Exercise description:
From the line with "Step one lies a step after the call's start" through the line with "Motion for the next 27", inclusive, return each line of the data below exactly and leave the rest out.

(Beginning of The input)

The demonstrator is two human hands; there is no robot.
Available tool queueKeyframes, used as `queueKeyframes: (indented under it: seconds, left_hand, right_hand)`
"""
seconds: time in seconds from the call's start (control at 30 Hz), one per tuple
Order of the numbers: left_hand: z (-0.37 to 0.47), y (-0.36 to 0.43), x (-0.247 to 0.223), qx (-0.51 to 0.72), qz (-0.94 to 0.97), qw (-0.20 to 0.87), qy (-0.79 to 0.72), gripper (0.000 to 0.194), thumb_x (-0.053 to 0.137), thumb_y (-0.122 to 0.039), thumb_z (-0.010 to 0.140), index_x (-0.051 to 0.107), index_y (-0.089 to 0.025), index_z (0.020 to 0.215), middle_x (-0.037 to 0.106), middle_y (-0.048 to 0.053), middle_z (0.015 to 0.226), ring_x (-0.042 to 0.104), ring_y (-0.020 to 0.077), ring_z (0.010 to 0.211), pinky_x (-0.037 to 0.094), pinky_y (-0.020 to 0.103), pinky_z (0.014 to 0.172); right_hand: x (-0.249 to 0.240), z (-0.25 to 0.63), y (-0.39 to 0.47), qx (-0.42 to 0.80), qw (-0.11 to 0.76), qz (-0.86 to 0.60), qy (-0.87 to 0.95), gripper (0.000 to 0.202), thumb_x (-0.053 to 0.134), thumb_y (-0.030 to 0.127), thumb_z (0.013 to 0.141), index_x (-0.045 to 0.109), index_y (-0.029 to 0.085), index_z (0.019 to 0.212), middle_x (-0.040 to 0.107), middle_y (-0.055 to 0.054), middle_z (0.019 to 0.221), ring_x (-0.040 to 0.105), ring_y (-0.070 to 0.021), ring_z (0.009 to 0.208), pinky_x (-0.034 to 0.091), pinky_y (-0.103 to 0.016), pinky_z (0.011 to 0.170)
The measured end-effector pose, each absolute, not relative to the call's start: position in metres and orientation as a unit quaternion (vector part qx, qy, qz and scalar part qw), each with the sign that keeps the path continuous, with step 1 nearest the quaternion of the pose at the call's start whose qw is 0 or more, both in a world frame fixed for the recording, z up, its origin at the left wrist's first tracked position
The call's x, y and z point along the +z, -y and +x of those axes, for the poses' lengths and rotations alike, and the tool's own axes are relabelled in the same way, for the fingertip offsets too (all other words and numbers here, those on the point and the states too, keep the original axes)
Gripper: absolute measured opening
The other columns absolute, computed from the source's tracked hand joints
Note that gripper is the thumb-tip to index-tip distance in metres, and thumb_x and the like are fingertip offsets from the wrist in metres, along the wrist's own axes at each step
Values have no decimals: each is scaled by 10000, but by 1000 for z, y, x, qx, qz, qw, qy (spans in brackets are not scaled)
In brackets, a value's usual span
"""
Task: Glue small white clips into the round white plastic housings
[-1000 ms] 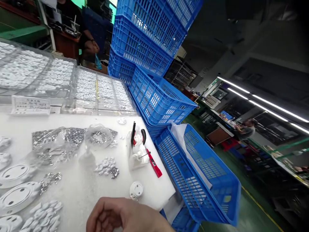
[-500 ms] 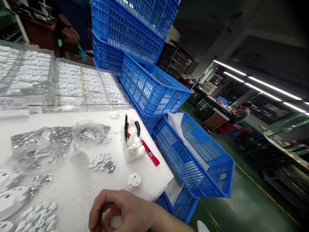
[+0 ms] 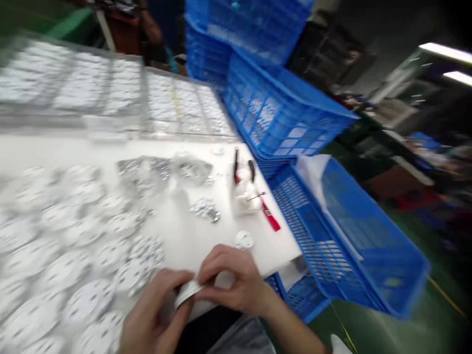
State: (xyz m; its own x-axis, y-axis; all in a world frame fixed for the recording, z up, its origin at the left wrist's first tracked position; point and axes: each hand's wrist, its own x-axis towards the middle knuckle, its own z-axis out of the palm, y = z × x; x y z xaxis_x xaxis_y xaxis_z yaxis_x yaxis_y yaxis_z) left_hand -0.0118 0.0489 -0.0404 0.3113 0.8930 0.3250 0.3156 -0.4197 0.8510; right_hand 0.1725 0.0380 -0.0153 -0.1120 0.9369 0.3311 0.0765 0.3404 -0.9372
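My left hand [image 3: 155, 312] grips a small white round disc [image 3: 187, 292], seen nearly edge-on, between thumb and fingers. The thumb and fingertips of my right hand [image 3: 238, 282] close at the disc's right edge; whether a smaller part sits between them is hidden. Just beyond the right hand lies a single white disc with holes [image 3: 244, 239]. Many similar white discs [image 3: 88, 300] spread over the left of the white table [image 3: 177, 241]. A heap of small white pieces [image 3: 147, 250] lies among them, and another small pile of white and silvery pieces [image 3: 205, 209] lies farther back.
Clear plastic bags of shiny small parts [image 3: 147, 172] lie mid-table. A small white box [image 3: 247, 204] holds black-handled tools, beside a red-handled tool [image 3: 271, 216]. Trays of white pieces [image 3: 162, 108] line the back. Blue crates [image 3: 287, 108] stand along the right edge. Another person's arm [image 3: 150, 27] shows behind.
The view has swung left and blurred. My left hand has come into the picture with a white disc, and my right hand now meets it at the disc's edge.
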Motion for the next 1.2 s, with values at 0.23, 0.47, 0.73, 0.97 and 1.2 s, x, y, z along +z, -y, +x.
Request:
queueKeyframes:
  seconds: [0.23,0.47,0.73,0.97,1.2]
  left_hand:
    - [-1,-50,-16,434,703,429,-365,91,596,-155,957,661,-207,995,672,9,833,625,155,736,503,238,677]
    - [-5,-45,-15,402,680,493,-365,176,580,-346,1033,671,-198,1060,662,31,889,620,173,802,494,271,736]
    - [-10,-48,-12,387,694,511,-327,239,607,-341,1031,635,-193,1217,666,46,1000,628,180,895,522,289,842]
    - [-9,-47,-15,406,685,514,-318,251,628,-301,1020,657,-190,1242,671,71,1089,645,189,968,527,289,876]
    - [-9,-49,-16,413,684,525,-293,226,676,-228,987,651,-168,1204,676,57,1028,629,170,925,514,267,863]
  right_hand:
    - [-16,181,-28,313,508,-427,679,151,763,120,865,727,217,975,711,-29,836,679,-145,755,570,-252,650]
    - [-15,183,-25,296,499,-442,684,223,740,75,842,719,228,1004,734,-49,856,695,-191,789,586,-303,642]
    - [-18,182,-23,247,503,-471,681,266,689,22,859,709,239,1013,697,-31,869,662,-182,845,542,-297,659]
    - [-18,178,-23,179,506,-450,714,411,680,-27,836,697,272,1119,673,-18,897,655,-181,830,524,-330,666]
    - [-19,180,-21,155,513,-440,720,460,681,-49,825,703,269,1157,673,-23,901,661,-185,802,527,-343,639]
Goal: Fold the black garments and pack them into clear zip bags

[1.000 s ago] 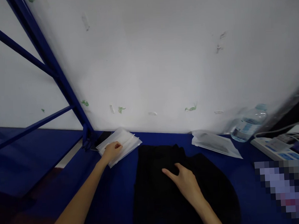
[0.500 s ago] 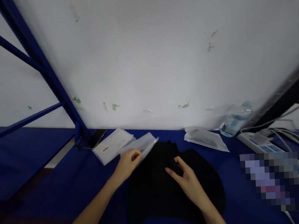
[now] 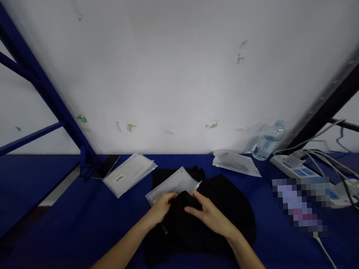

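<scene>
The left hand [image 3: 161, 208] pinches a clear plastic bag [image 3: 173, 185] lying on the black garment [image 3: 202, 225] at table centre. The right hand [image 3: 208, 215], fingers curled, grips a garment fold at the bag's 5 o'clock.

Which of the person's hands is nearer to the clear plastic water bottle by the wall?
Right. The right hand rests on the black garment, below-left of the bottle; the left hand is farther left.

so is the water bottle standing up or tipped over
Tipped over: the water bottle lies on its side against the white wall, cap end pointing up-right, on the blue tabletop.
</scene>
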Available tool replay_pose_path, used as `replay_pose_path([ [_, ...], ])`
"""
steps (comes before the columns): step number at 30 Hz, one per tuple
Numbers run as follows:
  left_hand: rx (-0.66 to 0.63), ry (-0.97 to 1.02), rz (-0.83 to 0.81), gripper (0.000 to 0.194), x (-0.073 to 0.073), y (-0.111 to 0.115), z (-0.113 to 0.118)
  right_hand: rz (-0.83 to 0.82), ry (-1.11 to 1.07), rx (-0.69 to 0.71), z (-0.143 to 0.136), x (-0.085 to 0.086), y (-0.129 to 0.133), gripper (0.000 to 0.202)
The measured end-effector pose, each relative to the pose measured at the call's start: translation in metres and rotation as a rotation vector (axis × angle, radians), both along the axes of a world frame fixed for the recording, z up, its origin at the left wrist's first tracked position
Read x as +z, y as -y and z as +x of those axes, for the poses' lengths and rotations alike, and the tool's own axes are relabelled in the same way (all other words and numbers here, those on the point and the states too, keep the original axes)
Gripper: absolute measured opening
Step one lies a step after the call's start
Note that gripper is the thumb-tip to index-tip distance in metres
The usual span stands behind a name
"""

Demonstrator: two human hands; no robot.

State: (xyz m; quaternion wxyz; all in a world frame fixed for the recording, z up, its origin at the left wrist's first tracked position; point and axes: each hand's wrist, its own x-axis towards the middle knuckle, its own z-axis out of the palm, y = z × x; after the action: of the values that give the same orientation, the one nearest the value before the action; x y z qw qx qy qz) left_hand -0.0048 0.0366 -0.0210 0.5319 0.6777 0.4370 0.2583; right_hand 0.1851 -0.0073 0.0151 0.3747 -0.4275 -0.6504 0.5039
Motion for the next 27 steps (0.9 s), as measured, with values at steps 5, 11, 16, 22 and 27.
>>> replay_pose_path([
  [5, 0.082, -0.076, 0.131, 0.016, 0.004, 0.003, -0.001, 0.077, 0.173, -0.068, 0.003, -0.012, 0.001, 0.016],
  [11, 0.178, -0.202, 0.355, 0.018, 0.028, 0.018, -0.003, 0.13, 0.668, -0.164, -0.015, -0.011, 0.005, 0.034],
  [16, 0.126, -0.375, 0.541, 0.016, 0.03, 0.031, 0.004, 0.144, 0.905, -0.275, -0.031, -0.007, 0.003, 0.037],
  [22, 0.126, -0.597, 0.485, 0.011, 0.019, 0.033, 0.008, 0.037, 0.326, -0.391, -0.002, -0.021, -0.018, 0.026],
  [27, 0.1, -0.642, 0.513, 0.01, 0.016, 0.035, 0.009, -0.137, 0.097, -0.424, 0.006, -0.037, -0.025, 0.035],
])
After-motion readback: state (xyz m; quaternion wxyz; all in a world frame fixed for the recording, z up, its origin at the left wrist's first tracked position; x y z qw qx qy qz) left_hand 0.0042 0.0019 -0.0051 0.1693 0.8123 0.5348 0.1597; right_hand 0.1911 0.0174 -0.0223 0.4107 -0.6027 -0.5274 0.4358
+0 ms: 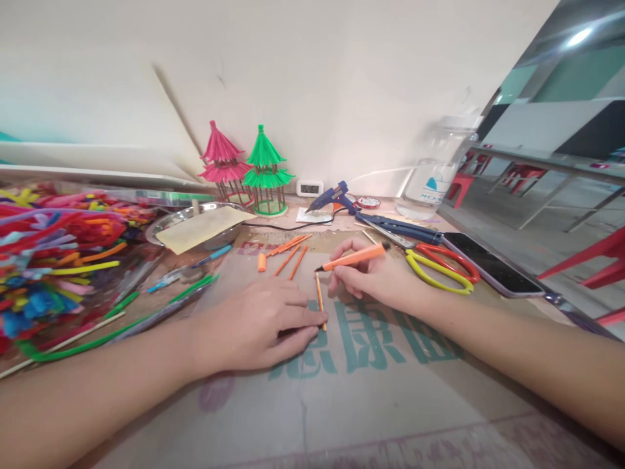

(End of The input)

Reply:
Step one lies a step after the call's start
Note that gripper is the thumb-tip to index-tip distance in metres
The usual span stands behind a name
"""

Demonstrator: two human hands; no robot.

State: (xyz m; quaternion wxyz; all in a world frame fixed for the recording, z up, its origin at the left wrist's first tracked position; point and axes: each hand's wrist, its own x-axis towards the middle knuckle, its own z-axis out of the palm, y = z × x; after the action: of the values that give the same orientation, the one nearest the value before the action; x y z qw qx qy qz) left_hand -0.0048 0.0366 -0.0210 0.5319 0.6777 0.4370 0.2583; right_hand 0.1851 -0.0073 0.0151 0.3747 -0.4275 -0.6504 0.5039
Motion for the next 27 steps (0.9 s), as measured, with values at steps 5, 11, 16, 22 and 27.

This exercise has no more to it.